Prompt:
Could you filter the material and copy every line where the word "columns" occurs?

Data excerpt:
>>>
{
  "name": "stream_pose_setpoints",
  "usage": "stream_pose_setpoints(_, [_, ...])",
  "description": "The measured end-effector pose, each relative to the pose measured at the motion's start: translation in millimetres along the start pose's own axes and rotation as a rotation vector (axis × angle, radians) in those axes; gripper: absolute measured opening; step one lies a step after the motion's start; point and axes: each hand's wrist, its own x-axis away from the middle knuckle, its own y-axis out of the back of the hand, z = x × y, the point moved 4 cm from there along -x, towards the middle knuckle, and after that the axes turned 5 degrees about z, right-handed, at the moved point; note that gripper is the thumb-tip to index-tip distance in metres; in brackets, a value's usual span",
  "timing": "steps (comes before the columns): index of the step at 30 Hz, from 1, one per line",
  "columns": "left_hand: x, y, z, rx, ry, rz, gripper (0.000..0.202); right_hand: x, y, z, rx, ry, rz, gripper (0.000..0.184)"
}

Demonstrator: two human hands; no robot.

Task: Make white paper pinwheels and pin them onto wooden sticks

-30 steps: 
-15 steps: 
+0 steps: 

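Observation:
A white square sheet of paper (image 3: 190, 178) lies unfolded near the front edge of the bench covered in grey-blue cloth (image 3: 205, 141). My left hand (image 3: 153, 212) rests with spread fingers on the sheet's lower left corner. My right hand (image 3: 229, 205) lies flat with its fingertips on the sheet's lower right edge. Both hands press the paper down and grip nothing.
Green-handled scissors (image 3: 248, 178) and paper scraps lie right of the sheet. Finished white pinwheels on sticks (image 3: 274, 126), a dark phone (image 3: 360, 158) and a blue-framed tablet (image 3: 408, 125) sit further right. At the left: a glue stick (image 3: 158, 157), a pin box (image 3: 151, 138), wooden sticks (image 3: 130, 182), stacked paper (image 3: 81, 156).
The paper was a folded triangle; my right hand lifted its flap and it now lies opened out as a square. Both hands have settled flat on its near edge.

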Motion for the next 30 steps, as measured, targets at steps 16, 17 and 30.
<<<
Problem solution:
  "timing": "steps (comes before the columns): index of the step at 30 Hz, from 1, one per line",
  "columns": "left_hand: x, y, z, rx, ry, rz, gripper (0.000..0.202); right_hand: x, y, z, rx, ry, rz, gripper (0.000..0.184)"

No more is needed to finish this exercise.